* Data extract *
- - -

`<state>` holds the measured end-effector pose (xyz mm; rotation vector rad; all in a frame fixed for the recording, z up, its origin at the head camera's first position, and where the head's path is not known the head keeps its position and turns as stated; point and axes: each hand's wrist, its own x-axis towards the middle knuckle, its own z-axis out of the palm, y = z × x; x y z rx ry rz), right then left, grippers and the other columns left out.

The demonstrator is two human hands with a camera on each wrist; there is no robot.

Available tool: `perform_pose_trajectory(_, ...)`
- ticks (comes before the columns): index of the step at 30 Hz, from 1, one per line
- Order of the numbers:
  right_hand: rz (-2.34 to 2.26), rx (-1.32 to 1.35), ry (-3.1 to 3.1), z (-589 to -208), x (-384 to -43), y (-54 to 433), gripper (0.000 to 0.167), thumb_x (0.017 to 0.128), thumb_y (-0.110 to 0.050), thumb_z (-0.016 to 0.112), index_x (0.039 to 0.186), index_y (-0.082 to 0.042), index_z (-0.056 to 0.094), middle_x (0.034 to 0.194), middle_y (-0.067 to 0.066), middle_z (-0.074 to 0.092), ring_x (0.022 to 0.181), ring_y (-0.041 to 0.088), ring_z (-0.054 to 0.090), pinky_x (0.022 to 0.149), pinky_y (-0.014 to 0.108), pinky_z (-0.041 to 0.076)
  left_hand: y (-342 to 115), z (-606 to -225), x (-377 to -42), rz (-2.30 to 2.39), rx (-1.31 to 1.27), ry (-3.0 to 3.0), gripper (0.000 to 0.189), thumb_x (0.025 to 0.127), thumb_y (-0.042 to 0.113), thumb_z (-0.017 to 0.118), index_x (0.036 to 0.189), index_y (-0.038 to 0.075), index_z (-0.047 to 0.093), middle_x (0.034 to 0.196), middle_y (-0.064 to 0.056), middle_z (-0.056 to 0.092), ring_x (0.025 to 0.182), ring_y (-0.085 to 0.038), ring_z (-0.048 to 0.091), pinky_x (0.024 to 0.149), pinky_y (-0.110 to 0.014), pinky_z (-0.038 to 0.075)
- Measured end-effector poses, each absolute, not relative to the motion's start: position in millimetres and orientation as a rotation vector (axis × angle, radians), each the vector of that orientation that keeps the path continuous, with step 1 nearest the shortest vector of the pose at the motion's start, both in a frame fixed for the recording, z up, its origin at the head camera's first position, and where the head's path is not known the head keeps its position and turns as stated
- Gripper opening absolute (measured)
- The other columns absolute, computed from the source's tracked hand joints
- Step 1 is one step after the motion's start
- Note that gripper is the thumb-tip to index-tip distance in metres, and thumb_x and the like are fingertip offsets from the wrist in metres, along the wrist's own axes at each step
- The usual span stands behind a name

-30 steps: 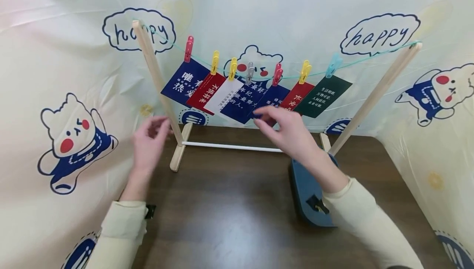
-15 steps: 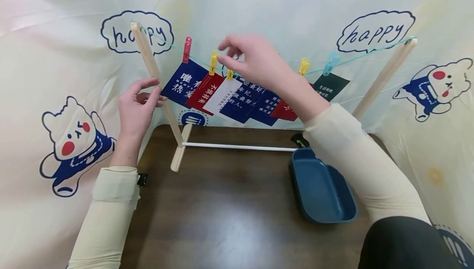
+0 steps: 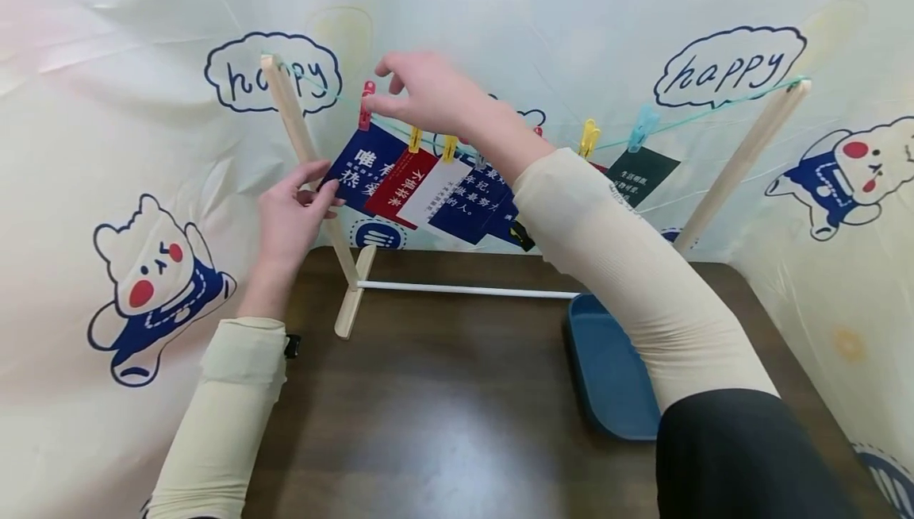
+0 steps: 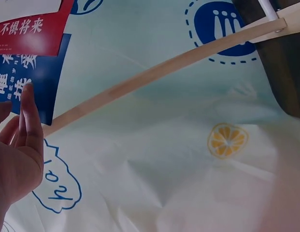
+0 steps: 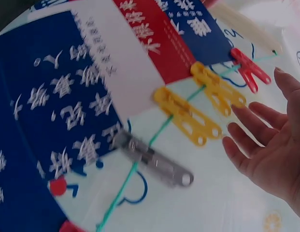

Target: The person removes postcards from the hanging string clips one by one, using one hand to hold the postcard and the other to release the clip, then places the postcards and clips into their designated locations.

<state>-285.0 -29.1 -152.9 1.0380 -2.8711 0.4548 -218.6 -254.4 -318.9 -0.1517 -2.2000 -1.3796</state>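
Observation:
My left hand [image 3: 294, 213] is at the left corner of a dark blue card [image 3: 357, 163], its fingertips overlapping the card's edge in the head and left wrist views. Whether they pinch it I cannot tell. A red clothespin [image 3: 366, 106] fastens this card to a thin green string [image 5: 162, 129]. My right hand [image 3: 432, 94] is raised beside that clothespin, thumb close to it and fingers apart. In the right wrist view the right hand [image 5: 275, 145] has its palm in sight and grips nothing. A red card [image 3: 400, 190] and a white one [image 3: 433, 194] overlap alongside under yellow clothespins [image 5: 186, 116].
The string runs between a left wooden post [image 3: 289, 110] and a right one [image 3: 746, 162], joined low by a white rod [image 3: 471, 290]. A blue tray [image 3: 614, 384] stands on the brown table [image 3: 443, 408], partly under my right sleeve. A green card [image 3: 635, 174] hangs at the right.
My right hand has gone up and left from in front of the cards to the leftmost clothespin. The left hand has risen from beside the post to the blue card's corner.

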Motion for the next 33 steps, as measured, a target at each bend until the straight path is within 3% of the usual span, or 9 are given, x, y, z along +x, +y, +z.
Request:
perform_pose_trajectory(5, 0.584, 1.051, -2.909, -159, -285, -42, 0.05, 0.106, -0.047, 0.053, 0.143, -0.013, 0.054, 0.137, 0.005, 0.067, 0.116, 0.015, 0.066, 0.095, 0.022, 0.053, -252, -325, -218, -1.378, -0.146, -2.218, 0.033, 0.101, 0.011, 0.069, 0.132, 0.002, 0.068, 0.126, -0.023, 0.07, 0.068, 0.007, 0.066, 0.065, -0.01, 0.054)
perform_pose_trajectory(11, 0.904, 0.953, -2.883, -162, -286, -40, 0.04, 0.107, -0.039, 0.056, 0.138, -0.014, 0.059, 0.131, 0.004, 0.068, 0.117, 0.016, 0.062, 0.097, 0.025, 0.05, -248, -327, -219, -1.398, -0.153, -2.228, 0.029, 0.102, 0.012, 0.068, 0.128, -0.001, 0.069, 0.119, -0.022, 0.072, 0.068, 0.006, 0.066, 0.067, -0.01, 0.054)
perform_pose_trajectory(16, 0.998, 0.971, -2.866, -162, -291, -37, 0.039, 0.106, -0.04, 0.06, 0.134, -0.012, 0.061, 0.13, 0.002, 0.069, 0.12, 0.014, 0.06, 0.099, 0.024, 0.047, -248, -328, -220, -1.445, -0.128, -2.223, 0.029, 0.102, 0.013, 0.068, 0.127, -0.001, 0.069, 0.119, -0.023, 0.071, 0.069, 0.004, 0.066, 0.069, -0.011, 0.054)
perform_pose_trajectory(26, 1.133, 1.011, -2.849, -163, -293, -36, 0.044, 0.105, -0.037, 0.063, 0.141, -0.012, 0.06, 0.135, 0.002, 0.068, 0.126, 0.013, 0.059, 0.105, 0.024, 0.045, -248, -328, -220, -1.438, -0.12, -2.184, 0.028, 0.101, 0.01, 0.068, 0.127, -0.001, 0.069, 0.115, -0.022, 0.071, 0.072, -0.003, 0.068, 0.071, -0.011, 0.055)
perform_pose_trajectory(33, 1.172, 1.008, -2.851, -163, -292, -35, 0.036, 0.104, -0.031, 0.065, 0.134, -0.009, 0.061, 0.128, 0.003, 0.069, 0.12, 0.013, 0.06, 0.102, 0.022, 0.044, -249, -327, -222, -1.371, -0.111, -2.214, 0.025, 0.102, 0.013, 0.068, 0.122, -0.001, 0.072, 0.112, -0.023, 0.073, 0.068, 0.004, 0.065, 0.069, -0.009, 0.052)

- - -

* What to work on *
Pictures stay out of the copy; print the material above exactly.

* The completed task *
`<state>` holds the measured end-effector pose (xyz mm; rotation vector rad; all in a frame fixed for the recording, z up, its origin at the head camera's first position, and where the head's path is not known the head keeps its position and turns as stated; point and axes: each hand's wrist, its own x-axis towards the middle knuckle, its own z-axis out of the palm, y = z × x; x y z rx ry rz), right then left, grippers and the other columns left out.

The demonstrator is two human hands with a camera on each wrist; there is no robot.

Available tool: `perform_pose_trajectory(_, ...)`
- ticks (comes before the columns): index of the step at 30 Hz, from 1, one per line
- Order of the numbers:
  right_hand: rz (-2.34 to 2.26), rx (-1.32 to 1.35), ry (-3.1 to 3.1), z (-589 to -208), x (-384 to -43), y (-54 to 433), gripper (0.000 to 0.167), thumb_x (0.017 to 0.128), thumb_y (-0.110 to 0.050), thumb_z (-0.016 to 0.112), index_x (0.039 to 0.186), index_y (-0.082 to 0.042), index_z (-0.056 to 0.094), middle_x (0.034 to 0.194), middle_y (-0.067 to 0.066), middle_z (-0.074 to 0.092), ring_x (0.022 to 0.181), ring_y (-0.041 to 0.088), ring_z (-0.054 to 0.090), pinky_x (0.022 to 0.149), pinky_y (-0.014 to 0.108), pinky_z (-0.041 to 0.076)
  left_hand: y (-342 to 115), z (-606 to -225), x (-377 to -42), rz (-2.30 to 2.39), rx (-1.31 to 1.27), ry (-3.0 to 3.0), gripper (0.000 to 0.189), thumb_x (0.025 to 0.127), thumb_y (-0.042 to 0.113), thumb_z (-0.017 to 0.118), index_x (0.036 to 0.189), index_y (-0.038 to 0.075), index_z (-0.047 to 0.093), middle_x (0.034 to 0.196), middle_y (-0.064 to 0.056), middle_z (-0.056 to 0.092), ring_x (0.025 to 0.182), ring_y (-0.085 to 0.038), ring_z (-0.048 to 0.091), pinky_x (0.024 to 0.149), pinky_y (-0.110 to 0.014), pinky_z (-0.038 to 0.075)
- Measured end-effector poses, each absolute, not relative to the motion's start: position in millimetres and orientation as a rotation vector (axis × angle, radians), each the vector of that orientation that keeps the path continuous, with step 1 nearest the shortest vector of the pose at the motion's start, both in a frame fixed for the recording, z up, its origin at the head camera's first position, and where the head's path is not known the head keeps its position and turns as stated
- Gripper opening absolute (measured)
- The other columns absolute, computed from the source's tracked hand joints
- Step 1 is one step after the motion's start
- Note that gripper is the thumb-tip to index-tip distance in metres, and thumb_x and the like are fingertip offsets from the wrist in metres, along the wrist's own axes at each step
- The usual span stands behind a name

-30 steps: 
-15 steps: 
+0 steps: 
+0 steps: 
+0 steps: 

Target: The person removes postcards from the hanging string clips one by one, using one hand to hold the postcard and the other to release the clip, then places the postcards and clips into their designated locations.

<state>-285.0 -29.1 -152.9 1.0380 -2.8711 0.4548 -218.6 -254.4 -318.9 -0.1517 -2.2000 -1.3796</state>
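Observation:
My left hand [image 3: 294, 213] is at the left corner of a dark blue card [image 3: 357, 163], its fingertips overlapping the card's edge in the head and left wrist views. Whether they pinch it I cannot tell. A red clothespin [image 3: 366, 106] fastens this card to a thin green string [image 5: 162, 129]. My right hand [image 3: 432, 94] is raised beside that clothespin, thumb close to it and fingers apart. In the right wrist view the right hand [image 5: 275, 145] has its palm in sight and grips nothing. A red card [image 3: 400, 190] and a white one [image 3: 433, 194] overlap alongside under yellow clothespins [image 5: 186, 116].
The string runs between a left wooden post [image 3: 289, 110] and a right one [image 3: 746, 162], joined low by a white rod [image 3: 471, 290]. A blue tray [image 3: 614, 384] stands on the brown table [image 3: 443, 408], partly under my right sleeve. A green card [image 3: 635, 174] hangs at the right.
My right hand has gone up and left from in front of the cards to the leftmost clothespin. The left hand has risen from beside the post to the blue card's corner.
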
Motion for the next 33 steps, as measured, a target at each bend until the straight path is within 3% of the usual span, or 9 are given, x, y, z along +x, +y, +z.
Request:
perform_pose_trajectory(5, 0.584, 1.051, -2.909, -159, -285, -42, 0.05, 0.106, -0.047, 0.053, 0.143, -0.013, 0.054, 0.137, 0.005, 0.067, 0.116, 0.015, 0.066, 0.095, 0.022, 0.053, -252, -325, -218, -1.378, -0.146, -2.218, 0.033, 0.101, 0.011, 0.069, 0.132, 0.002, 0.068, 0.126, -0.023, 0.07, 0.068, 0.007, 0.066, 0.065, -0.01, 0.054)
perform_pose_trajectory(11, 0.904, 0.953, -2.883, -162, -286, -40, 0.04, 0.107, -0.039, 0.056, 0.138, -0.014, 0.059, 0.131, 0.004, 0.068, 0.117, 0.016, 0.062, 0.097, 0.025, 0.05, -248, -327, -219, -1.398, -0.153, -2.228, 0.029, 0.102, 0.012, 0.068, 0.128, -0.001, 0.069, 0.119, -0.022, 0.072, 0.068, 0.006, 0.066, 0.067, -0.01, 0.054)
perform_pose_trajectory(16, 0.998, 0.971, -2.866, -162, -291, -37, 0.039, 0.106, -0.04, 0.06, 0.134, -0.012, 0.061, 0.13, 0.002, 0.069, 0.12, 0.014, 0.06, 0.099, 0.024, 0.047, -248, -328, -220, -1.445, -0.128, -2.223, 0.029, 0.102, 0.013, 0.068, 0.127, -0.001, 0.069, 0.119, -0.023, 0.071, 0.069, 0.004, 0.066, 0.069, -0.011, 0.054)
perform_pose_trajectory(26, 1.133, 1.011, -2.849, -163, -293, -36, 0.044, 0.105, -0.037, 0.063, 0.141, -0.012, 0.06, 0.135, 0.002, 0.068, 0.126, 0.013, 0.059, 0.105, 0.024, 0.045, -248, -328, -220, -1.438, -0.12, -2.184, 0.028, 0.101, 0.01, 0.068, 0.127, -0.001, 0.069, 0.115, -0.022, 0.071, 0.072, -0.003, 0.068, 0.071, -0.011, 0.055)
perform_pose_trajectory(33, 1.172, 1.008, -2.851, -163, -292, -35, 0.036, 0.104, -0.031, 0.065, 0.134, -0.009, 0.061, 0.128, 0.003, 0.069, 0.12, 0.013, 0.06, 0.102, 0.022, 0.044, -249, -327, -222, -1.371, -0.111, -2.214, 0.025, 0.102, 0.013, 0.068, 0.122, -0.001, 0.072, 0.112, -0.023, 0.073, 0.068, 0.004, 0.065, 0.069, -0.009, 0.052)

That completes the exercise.